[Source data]
= Beginning of Section =

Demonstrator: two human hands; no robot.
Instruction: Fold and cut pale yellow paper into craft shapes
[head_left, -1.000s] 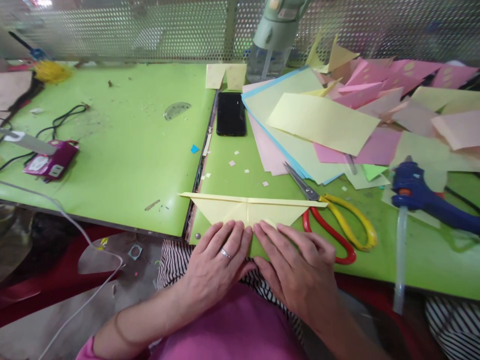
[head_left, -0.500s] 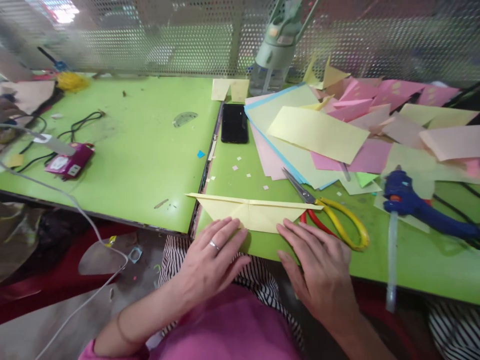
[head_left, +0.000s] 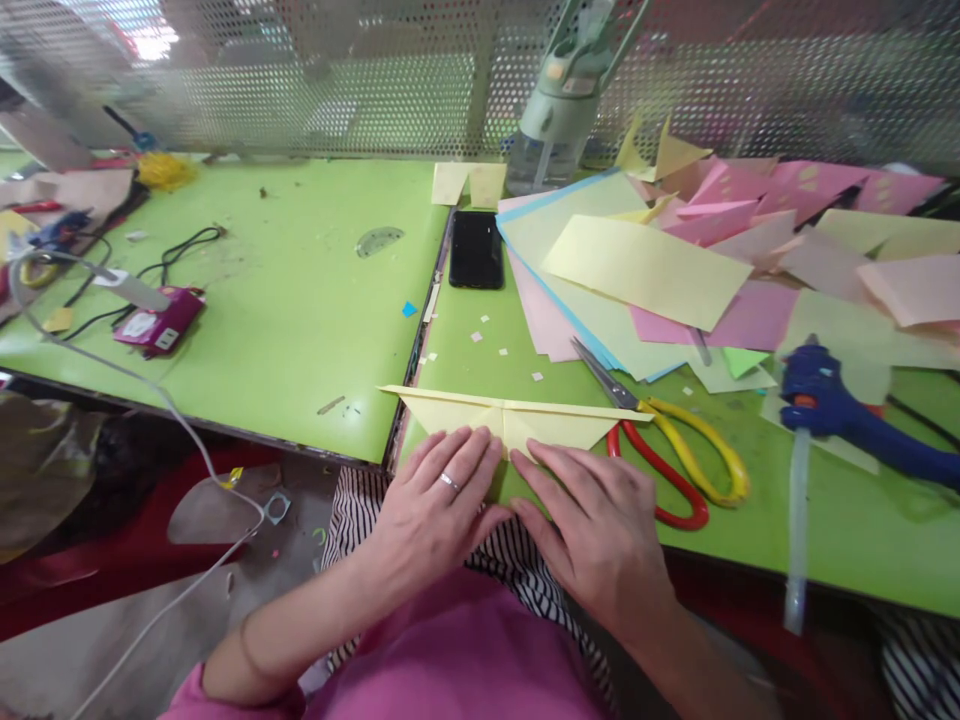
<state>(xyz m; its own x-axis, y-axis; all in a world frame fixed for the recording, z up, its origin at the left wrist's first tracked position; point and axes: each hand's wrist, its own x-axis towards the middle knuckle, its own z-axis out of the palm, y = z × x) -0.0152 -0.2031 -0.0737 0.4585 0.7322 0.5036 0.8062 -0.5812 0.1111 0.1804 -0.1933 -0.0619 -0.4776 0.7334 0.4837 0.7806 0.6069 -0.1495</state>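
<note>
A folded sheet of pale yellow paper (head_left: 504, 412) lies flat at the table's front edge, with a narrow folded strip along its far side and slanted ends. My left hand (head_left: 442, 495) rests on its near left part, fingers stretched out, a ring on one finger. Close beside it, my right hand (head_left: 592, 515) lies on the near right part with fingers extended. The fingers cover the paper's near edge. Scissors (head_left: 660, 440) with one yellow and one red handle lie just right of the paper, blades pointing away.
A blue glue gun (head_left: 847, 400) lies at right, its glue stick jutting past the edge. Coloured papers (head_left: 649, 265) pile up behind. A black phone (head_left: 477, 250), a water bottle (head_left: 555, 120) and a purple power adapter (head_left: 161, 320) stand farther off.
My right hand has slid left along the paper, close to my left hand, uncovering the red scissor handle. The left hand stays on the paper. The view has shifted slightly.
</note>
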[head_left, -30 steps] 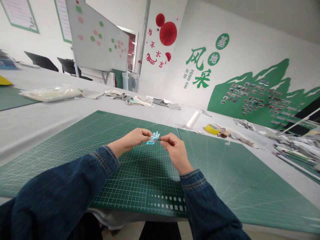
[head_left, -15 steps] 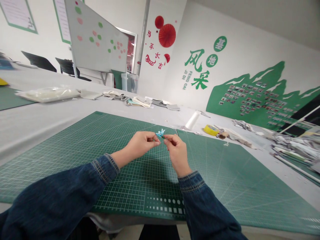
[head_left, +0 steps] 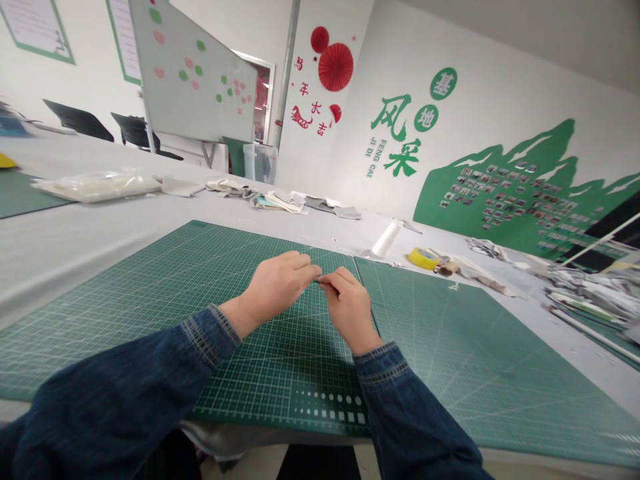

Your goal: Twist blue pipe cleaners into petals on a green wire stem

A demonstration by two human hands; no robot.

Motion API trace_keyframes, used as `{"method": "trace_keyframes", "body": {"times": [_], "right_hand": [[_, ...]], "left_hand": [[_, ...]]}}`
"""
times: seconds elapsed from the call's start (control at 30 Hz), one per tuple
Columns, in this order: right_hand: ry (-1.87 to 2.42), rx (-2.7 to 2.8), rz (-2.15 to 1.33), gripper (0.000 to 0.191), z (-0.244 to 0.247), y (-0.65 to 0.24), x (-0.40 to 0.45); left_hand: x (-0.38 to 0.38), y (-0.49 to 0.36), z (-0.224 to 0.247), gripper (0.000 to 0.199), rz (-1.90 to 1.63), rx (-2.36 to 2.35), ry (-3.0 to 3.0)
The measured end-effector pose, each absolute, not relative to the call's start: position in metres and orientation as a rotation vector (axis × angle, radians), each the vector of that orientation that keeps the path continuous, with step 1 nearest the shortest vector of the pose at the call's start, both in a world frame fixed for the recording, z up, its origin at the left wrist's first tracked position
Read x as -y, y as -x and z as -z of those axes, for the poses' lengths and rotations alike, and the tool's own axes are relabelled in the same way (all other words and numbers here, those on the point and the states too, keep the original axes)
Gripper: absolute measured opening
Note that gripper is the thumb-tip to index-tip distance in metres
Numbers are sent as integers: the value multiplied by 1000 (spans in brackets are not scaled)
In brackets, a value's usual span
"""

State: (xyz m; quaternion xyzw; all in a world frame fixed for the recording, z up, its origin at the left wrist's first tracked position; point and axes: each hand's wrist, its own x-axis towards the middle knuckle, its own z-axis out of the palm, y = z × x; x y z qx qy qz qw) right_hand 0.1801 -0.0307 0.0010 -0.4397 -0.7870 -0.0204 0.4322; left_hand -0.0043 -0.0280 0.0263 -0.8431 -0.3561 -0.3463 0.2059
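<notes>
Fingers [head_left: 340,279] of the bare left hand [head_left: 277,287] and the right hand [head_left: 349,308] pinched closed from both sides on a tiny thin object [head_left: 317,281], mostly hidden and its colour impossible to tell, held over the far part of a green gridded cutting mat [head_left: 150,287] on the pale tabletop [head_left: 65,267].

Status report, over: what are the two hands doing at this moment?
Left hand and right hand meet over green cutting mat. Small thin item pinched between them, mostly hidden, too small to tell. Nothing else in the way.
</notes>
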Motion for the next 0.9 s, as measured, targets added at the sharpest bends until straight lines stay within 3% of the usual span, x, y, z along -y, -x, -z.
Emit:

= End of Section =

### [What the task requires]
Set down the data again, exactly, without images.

### [Response]
Demonstrator: two human hands; no robot.
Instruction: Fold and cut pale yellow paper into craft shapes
[head_left, -1.000s] 
[head_left, -0.500s] 
[head_left, +0.000s] 
<state>(xyz m; its own x-axis, y-axis; all in a world frame fixed for the recording, z up, its origin at the left wrist's first tracked position; point and axes: each hand's wrist, its own x-axis towards the middle knuckle, its own z-axis out of the palm, y = z × x) -0.0152 -0.2031 -0.0737 0.4585 0.7322 0.5036 0.8062 -0.5812 0.1111 0.1804 -0.1933 -0.0619 -0.4776 0.7334 0.4837 0.7806 0.6069 -0.1495</state>
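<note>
A folded sheet of pale yellow paper (head_left: 504, 412) lies flat at the table's front edge, with a narrow folded strip along its far side and slanted ends. My left hand (head_left: 442, 495) rests on its near left part, fingers stretched out, a ring on one finger. Close beside it, my right hand (head_left: 592, 515) lies on the near right part with fingers extended. The fingers cover the paper's near edge. Scissors (head_left: 660, 440) with one yellow and one red handle lie just right of the paper, blades pointing away.
A blue glue gun (head_left: 847, 400) lies at right, its glue stick jutting past the edge. Coloured papers (head_left: 649, 265) pile up behind. A black phone (head_left: 477, 250), a water bottle (head_left: 555, 120) and a purple power adapter (head_left: 161, 320) stand farther off.
My right hand has slid left along the paper, close to my left hand, uncovering the red scissor handle. The left hand stays on the paper. The view has shifted slightly.
</note>
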[head_left, -30 steps] 
[head_left, -15 steps] 
[head_left, +0 steps] 

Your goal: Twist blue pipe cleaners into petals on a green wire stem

A demonstration by two human hands; no robot.

Motion API trace_keyframes, used as `{"method": "trace_keyframes", "body": {"times": [_], "right_hand": [[_, ...]], "left_hand": [[_, ...]]}}`
"""
times: seconds elapsed from the call's start (control at 30 Hz), one per tuple
Columns, in this order: right_hand: ry (-1.87 to 2.42), rx (-2.7 to 2.8), rz (-2.15 to 1.33), gripper (0.000 to 0.191), z (-0.244 to 0.247), y (-0.65 to 0.24), x (-0.40 to 0.45); left_hand: x (-0.38 to 0.38), y (-0.49 to 0.36), z (-0.224 to 0.247), gripper (0.000 to 0.199), rz (-1.90 to 1.63), rx (-2.36 to 2.35), ry (-3.0 to 3.0)
The measured end-effector pose, each absolute, not relative to the call's start: position in metres and orientation as a rotation vector (axis × angle, radians), each the vector of that orientation that keeps the path continuous, with step 1 nearest the shortest vector of the pose at the call's start, both in a world frame fixed for the recording, z up, its origin at the left wrist's first tracked position
Read x as -y, y as -x and z as -z of those axes, for the poses' lengths and rotations alike, and the tool's own axes are relabelled in the same way (all other words and numbers here, those on the point and the states too, keep the original axes)
Gripper: absolute measured opening
Note that gripper is the thumb-tip to index-tip distance in metres
Numbers are sent as integers: the value multiplied by 1000 (spans in brackets are not scaled)
In brackets, a value's usual span
"""

State: (xyz m; quaternion xyzw; all in a world frame fixed for the recording, z up, its origin at the left wrist's first tracked position; point and axes: each hand's wrist, its own x-axis towards the middle knuckle, its own z-axis out of the palm, y = z × x; x y z qx qy qz qw) right_hand 0.1801 -0.0307 0.0010 -0.4397 -0.7870 -0.0204 0.4322; left_hand -0.0043 -0.0280 0.0263 -0.8431 -0.3561 -0.3463 0.2059
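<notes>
Fingers [head_left: 340,279] of the bare left hand [head_left: 277,287] and the right hand [head_left: 349,308] pinched closed from both sides on a tiny thin object [head_left: 317,281], mostly hidden and its colour impossible to tell, held over the far part of a green gridded cutting mat [head_left: 150,287] on the pale tabletop [head_left: 65,267].

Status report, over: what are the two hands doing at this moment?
Left hand and right hand meet over green cutting mat. Small thin item pinched between them, mostly hidden, too small to tell. Nothing else in the way.
</notes>
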Motion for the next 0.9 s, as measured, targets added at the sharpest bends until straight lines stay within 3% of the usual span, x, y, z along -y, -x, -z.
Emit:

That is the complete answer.